Governor Andrew M. Cuomo recently announced a new record for the number of people arrested in 2017 attempting to use fake identification to buy alcoholic beverages under the legal drinking age. As part of the state’s year-round Operation Prevent initiative, investigators from the Department of Motor Vehicles and the State Liquor Authority work with state and local law enforcement agencies to conduct underage drinking and fake ID sweeps at bars, restaurants, concert venues and alcohol retailers across New York State.
This past year on Long Island, 103 people were charged for the sale of alcohol to minors and 239 were arrested for attempting to use a fake ID to purchase alcohol.
“This administration is firmly committed to helping our young people avoid making a mistake that could ruin their life and the lives of others,” Governor Cuomo said. “Underage drinking often leads to avoidable tragedies, and in order to help keep our communities safe, New York will continue to crack down on illegal behaviors in every region of the state.”
In 2017, the Department of Motor Vehicles’ investigators charged 843 people statewide with possessing fake identifications in an attempt to purchase alcoholic beverages. In addition, 171 people were cited for violations of the Alcohol Beverage Control law by drinking when they were not of legal age. In 2016, 818 individuals were charged with possessing fake identifications. In 2015, that number was 758.
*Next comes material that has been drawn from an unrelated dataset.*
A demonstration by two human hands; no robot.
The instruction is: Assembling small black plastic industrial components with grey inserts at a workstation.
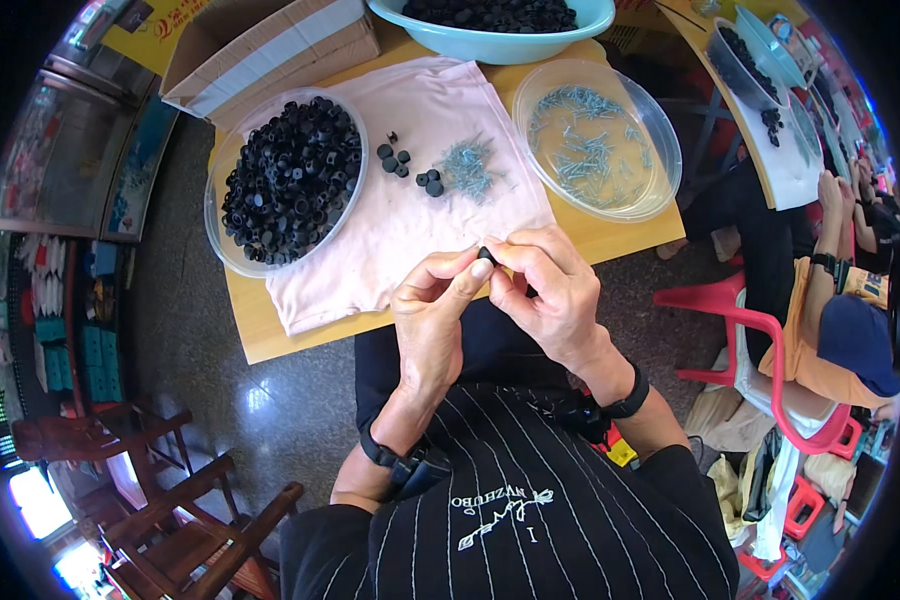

In addition, the State Liquor Authority issued 1,031 penalties to licensed retailers for underage sales in 2017. The SLA also promotes compliance through the Alcohol Training Awareness Program, a training focused on reducing sales to minors and intoxicated patrons. The number of ATAP trainings completed by licensees and their staff increased from 5,803 in 2011, to 18,881 in 2017. This includes nearly 400 business owners and over 500 employees who received free ATAP training hosted by the SLA in collaboration with the Empire State Restaurant & Tavern Association as part of Governor Cuomo’s continued efforts to combat underage drinking announced in August of 2017. The total number of fake IDs seized dropped last year from 862 to 762 as fewer people were caught with multiple fake identifications and more were charged with trying to use another person’s identification.
“We will continue to work to deter underage drinking,” said Terri Egan, Executive Deputy Commissioner of the State DMV and Acting Chair of the Governor’s Traffic Safety Committee. “It should not be a surprise to find our investigators checking IDs, so don’t take the risk of getting arrested by trying to buy alcohol with a fake ID or by using someone else’s identification.”
SLA Chairman Vincent Bradley said, “Keeping alcohol out of the hands of underage youth is a top priority at the New York State Liquor Authority. Under Governor Cuomo, we have significantly augmented our resources by coordinating our efforts with state agencies including DMV, OASAS and the State Police to help keep our communities safe by cracking down on these illegal sales.”
Under Governor Cuomo, the state has focused on deterring underage drinking and preventing the purchase of false identifications. On August 26, 2015 the Governor warned returning college students about the dangers of purchasing fake IDs over the Internet.
New York State Police Superintendent George P. Beach II said, “The State Police will continue to work with our partners to stop underage drinking and prevent the needless injuries and deaths it can cause. Safety is our top priority. Together we are working to discourage, detect and apprehend underage users of alcohol and most importantly, are saving lives.”
“Underage drinking is a dangerous behavior that can lead to serious health problems, including addiction later in life,” said New York State Office of Alcoholism and Substance Abuse Services Commissioner Arlene González-Sánchez. “Underage drinking is particularly dangerous if it is combined with driving a car. I applaud Governor Cuomo for recognizing that it is not simply a mischievous rite of passage for teens and taking serious efforts to prevent it.”
Operation Prevent investigations are funded by the Governor’s Traffic Safety Committee.
In 2017, DMV’s Operation Prevent was honored with an award from the American Association of Motor Vehicle Administrators.